Current Cyber Threats

17% of 3rd-Party Add-Ons for OpenClaw Used in Crypto Theft and macOS Malware

Summary:
Bitdefender Labs has uncovered a coordinated supply chain campaign, dubbed ClawHavoc, targeting the OpenClaw (formerly Moltbot/Clawdbot) AI agent framework. OpenClaw has seen explosive growth, surpassing 160,000 GitHub stars, but this popularity has made its community registry, ClawHub, a prime target for threat actors. As of February 2026, approximately 17% to 20% of the skills hosted on ClawHub were found to be malicious. These "poisoned" skills mimic legitimate automation tools—ranging from crypto-traders to Google Workspace integrations, to execute shell commands via Base64-encoded scripts. The campaign primarily distributes the Atomic Stealer (AMOS) for macOS and custom Windows trojans, specifically targeting cryptocurrency private keys, SSH keys, and browser-stored credentials. Notably, one threat actor, sakaen736jih, was linked to nearly 200 malicious skills all pointing to a single recurring command-and-control (C2) infrastructure at 91[.]92[.]242[.]30.

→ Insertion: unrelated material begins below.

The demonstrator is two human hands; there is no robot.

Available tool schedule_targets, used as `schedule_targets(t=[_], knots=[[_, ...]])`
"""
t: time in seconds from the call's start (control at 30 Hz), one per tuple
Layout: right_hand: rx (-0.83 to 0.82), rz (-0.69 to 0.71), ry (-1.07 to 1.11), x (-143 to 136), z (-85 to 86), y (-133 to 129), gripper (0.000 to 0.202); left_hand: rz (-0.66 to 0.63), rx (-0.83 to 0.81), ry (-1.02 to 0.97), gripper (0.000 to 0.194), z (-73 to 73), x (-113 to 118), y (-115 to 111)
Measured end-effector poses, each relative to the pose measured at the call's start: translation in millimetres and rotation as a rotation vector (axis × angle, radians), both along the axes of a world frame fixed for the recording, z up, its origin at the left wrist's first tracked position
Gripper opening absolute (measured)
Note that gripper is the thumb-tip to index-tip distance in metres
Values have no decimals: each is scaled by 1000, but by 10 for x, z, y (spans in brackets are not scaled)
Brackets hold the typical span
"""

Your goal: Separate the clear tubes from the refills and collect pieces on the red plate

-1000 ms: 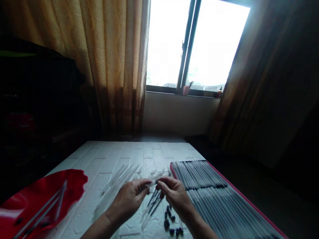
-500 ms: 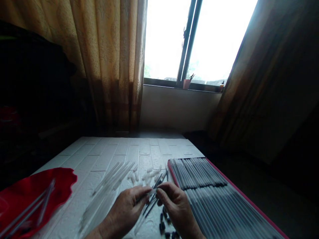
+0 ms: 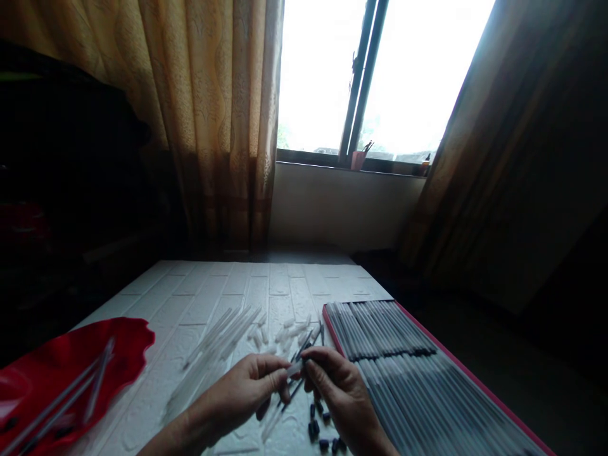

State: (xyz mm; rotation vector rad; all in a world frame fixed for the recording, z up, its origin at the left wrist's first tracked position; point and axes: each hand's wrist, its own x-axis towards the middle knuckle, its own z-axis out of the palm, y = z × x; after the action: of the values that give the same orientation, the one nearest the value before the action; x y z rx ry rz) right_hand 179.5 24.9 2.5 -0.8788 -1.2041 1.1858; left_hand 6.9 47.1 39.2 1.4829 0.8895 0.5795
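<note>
My left hand (image 3: 259, 386) pinches a short clear pen cap (image 3: 294, 368) between thumb and fingers. At the cap's other end, the fingertips of my right hand (image 3: 335, 386) are closed; whatever small dark bit they hold is mostly hidden. Below and behind the hands lie thin dark ink refills (image 3: 304, 342). Small black plugs (image 3: 312, 430) are scattered beside my right hand. More clear caps (image 3: 287, 332) lie beyond the fingers. Clear pen barrels (image 3: 218, 342) are spread to the left of them.
A red scalloped tray (image 3: 135, 342) holding a few pens stands at the left. On the right, a red-edged box (image 3: 332, 326) is packed with rows of pens (image 3: 418, 392). All rest on a white brick-patterned tabletop (image 3: 190, 278). Curtains (image 3: 228, 126) and a window lie beyond.
Both hands have shifted slightly right in view, along with the whole scene. My left hand has turned, and more of the clear cap shows between the fingers.
</note>
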Motion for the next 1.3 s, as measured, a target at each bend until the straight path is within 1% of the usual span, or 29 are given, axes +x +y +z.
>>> schedule_targets(t=[0.1,0.2,0.37,0.57,0.8,0.87,0.97,1.17,1.3], knots=[[-10,7,32,-5,-11,-3,29,0,-75,-2,52,44,-3,-9],[6,-7,43,-2,-14,-3,25,5,-110,-2,54,82,-11,-20],[84,-101,88,34,-26,28,22,20,-147,29,58,101,-34,-17],[18,-9,45,26,-58,27,23,1,-132,6,55,120,-16,-27],[37,4,-3,34,-19,11,22,-3,-117,21,58,106,-28,-24],[84,3,-23,35,-12,8,19,-8,-112,18,58,100,-30,-18],[198,-30,-98,41,-6,3,14,-11,-108,21,58,79,-28,-5],[441,-92,-419,99,41,7,17,-31,-25,65,53,13,-41,15],[494,-99,-562,133,82,14,17,-47,48,121,46,12,-49,5]])
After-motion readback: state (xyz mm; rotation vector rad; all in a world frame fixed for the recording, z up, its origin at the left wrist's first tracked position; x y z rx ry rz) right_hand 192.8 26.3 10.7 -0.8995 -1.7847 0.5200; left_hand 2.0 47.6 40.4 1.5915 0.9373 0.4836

The Bitdefender research further breaks down the lures by category, revealing that crypto-related skills dominate the ecosystem, accounting for 54% of all malicious samples. These lures target specific high-value platforms such as Polymarket, Solana, and Phantom wallets by offering "convenience" tools like gas trackers or arbitrage bots. Beyond crypto, social media automation tools (24%) and "Auto-Updater" maintenance utilities (17%) serve as the secondary vehicles for infection. These skills often use a repeatable attack chain: once a user installs a skill, it triggers a background process that reaches out to external infrastructure like glot.io or malicious GitHub clones to pull down secondary payloads. By masquerading as necessary prerequisites or system optimizations, these skills successfully trick users into manually bypassing security prompts and granting the malware persistent access.


Security Officer Comments:
This research highlights a critical evolution in how AI-driven automation creates enterprise risk. The primary danger lies in the high-privilege execution environment required by AI agents. Unlike a standard browser extension, an OpenClaw "Skill" often demands terminal access to be effective, meaning a malicious script inherits the user's full shell permissions.

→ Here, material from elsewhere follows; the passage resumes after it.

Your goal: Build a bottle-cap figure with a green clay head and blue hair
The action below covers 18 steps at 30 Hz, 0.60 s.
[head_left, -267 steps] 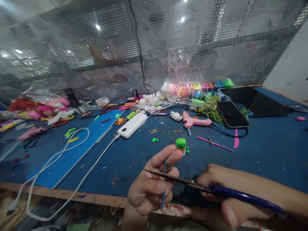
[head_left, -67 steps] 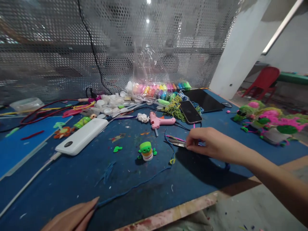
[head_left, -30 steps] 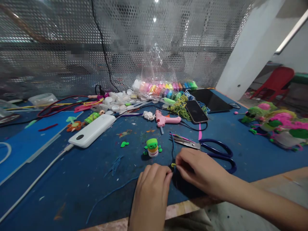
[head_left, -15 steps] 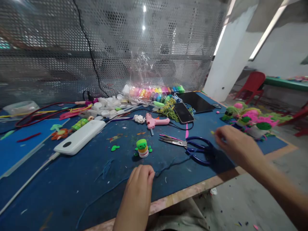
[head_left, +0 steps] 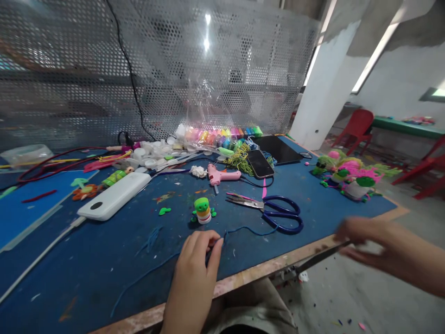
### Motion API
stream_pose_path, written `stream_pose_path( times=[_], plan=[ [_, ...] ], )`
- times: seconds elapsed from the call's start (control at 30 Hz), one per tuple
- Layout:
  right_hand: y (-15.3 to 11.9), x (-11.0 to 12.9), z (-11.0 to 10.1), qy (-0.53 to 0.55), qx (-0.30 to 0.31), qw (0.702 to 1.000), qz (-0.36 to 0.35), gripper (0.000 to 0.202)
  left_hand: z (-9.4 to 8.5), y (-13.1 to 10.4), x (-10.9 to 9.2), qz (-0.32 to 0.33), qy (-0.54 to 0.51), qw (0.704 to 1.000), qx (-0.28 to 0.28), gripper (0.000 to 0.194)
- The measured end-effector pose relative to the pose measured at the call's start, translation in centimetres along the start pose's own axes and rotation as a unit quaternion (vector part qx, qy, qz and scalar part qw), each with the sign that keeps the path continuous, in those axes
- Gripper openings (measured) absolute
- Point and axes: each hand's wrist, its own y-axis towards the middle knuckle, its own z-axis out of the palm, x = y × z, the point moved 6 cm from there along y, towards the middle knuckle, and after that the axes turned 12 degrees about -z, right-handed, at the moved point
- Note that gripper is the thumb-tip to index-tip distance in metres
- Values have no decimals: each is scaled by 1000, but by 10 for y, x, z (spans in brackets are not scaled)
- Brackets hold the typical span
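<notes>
My left hand [head_left: 198, 260] rests near the table's front edge, thumb and fingers closed on a strand of blue yarn [head_left: 142, 273]. The yarn trails to the left and also runs right to the scissors [head_left: 281, 214]. Just beyond that hand stands a small figure [head_left: 202, 211] with a green clay head and a white, yellow and red body. My right hand [head_left: 368, 241] is blurred, out past the table's right front edge. Its thumb and fingers look apart, and I see nothing held between them. The blue-handled scissors lie on the table, blades pointing left.
A pink glue gun [head_left: 222, 175], a phone [head_left: 260, 163] and a white power bank [head_left: 114, 197] lie further back. Yarn-haired figures [head_left: 358, 188] stand at the right corner. Bagged coloured clay [head_left: 222, 134] sits by the perforated screen [head_left: 167, 93].
My right hand has moved right and down from above the table, beyond its edge; the yellow bit at its fingertips no longer shows. My left thumb has spread slightly from the knuckles.
</notes>
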Motion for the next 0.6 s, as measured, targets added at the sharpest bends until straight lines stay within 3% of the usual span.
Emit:
stream_pose_path(
  times=[0.1,0.13,0.23,0.33,0.43,0.53,0.6],
  plan=[
    [74,14,-3,-79,-7,994,-74,21,5,2,-30,46,53,997,16,18],
    [95,16,5,-96,35,992,-79,22,14,3,-42,62,74,994,49,19],
    [134,22,27,-106,74,989,-77,27,46,6,-72,74,121,980,138,18],
    [141,24,42,-113,81,989,-48,23,70,9,-84,53,113,982,142,14],
    [130,18,43,-106,75,991,-16,25,79,8,-78,37,79,987,132,10],
    [112,8,33,-95,60,994,9,19,66,2,-61,9,31,992,121,13],
    [99,0,26,-84,49,995,24,7,44,-1,-43,-34,-25,995,87,15]
  ],
)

The data exfiltration techniques observed are particularly surgical: researchers found skills that perform silent background "syncs" of .mykey files and Solana private keypaths (SOLANA_KEYPAIR_PATH). This indicates that attackers are specifically mapping the technical environment of AI power users—developers, DevOps engineers, and crypto-asset managers. For organizations in the financial and energy sectors, the risk is not just "infostealing" in the traditional sense, but the potential for an attacker to hijack active sessions and API-driven automation pipelines. If a developer uses an OpenClaw agent to manage cloud deployments, a compromised skill could exfiltrate the cloud provider's API secrets or SSH keys, leading to a full-scale cloud environment breach.

Suggested Corrections:

Researchers at Bitdefender have published the following recomendations:

Treat skills like software installs, not plug-ins: If a skill runs shell commands, downloads files, or asks you to install extra tools, assume it carries real-world risk.

Be cautious with “crypto convenience” tools: Auto-traders, gas optimizers, wallet helpers, and arbitrage bots are prime targets for abuse.

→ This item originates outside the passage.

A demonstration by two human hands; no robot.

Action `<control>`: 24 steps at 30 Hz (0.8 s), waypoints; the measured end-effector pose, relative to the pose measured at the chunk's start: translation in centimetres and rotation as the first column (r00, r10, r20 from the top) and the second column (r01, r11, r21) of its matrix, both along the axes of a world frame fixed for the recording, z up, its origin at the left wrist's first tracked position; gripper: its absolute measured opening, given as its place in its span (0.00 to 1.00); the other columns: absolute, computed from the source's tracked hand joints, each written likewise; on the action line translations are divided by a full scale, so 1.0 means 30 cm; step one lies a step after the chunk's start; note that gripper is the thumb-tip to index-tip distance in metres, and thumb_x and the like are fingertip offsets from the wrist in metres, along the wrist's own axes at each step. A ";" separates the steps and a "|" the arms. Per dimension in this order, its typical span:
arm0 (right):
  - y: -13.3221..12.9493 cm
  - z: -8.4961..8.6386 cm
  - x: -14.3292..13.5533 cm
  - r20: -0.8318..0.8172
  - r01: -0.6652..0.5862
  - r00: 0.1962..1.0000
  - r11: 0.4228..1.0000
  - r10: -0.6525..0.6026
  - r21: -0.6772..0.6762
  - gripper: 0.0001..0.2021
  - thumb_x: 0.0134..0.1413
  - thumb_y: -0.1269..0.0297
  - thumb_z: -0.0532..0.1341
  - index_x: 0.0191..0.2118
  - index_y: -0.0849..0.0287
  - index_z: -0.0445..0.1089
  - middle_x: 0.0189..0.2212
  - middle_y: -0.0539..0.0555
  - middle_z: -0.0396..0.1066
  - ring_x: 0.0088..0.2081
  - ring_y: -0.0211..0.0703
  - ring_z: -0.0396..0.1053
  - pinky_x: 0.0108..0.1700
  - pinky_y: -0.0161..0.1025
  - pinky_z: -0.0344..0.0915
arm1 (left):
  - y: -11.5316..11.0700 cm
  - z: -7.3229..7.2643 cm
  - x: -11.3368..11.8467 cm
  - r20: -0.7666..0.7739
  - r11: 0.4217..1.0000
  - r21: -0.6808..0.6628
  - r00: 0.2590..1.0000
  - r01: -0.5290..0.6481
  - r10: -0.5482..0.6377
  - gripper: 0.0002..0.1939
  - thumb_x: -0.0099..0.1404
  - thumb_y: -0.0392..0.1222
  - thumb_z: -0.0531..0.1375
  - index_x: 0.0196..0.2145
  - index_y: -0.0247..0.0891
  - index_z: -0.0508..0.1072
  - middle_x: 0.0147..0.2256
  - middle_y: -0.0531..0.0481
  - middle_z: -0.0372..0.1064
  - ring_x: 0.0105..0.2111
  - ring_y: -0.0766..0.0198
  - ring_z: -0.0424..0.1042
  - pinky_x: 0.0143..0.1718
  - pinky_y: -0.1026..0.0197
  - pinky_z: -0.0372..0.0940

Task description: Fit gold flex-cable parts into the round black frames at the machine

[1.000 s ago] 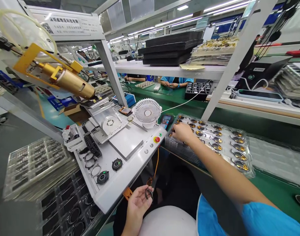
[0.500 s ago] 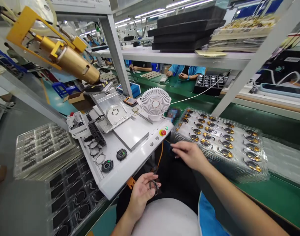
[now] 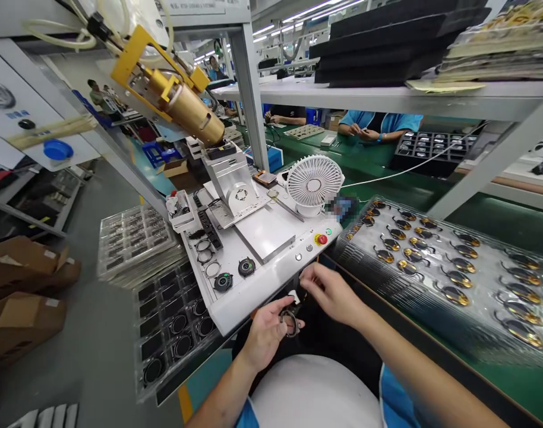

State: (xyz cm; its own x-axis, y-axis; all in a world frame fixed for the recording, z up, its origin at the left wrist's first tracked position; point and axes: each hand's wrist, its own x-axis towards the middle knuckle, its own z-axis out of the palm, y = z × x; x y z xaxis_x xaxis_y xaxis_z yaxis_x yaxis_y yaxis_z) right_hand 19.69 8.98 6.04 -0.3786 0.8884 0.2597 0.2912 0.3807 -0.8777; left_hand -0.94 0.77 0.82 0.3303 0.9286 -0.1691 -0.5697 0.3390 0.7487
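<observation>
My left hand, palm up over my lap, has its thumb and fingers closed on a dark metal watch case ring. A small white piece shows at its index fingertip; which hand bears it I cannot tell. My right hand is just to the right with its fingers pinched together. A dark bit with a golden glint shows below those fingertips, too small to name. On the white machine bed ahead lie two round black watch backs and several thin rings.
To the right are stacked clear trays of round dark parts with curved tails. At the left stand trays of black squares and rings. A white fan, a red button and a gold press head are ahead. Co-workers sit beyond.
My right hand has come from beside the right trays toward my left hand, which still holds the ring. The white piece now shows between them. The view has swung left.
</observation>
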 end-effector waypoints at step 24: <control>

Avoid skills that ask you to run external binaries: Instructions to download .exe files, run macOS install commands, or “authenticate” using separate tools should be considered red flags.

Limit where secrets live: Private keys, API tokens, and wallet credentials stored in plain text or exposed via environment variables are easy to steal once malicious code runs.

Assume public repositories can be impersonated: A familiar name, a GitHub repo, or a large number of similar skills does not guarantee legitimacy.

Isolate crypto tooling when possible: Running wallet and trading automation in separate environments reduces the impact if something goes wrong.

If a skill feels urgent or “critical,” slow down: Attackers often exploit a sense of urgency to prompt users to skip basic checks.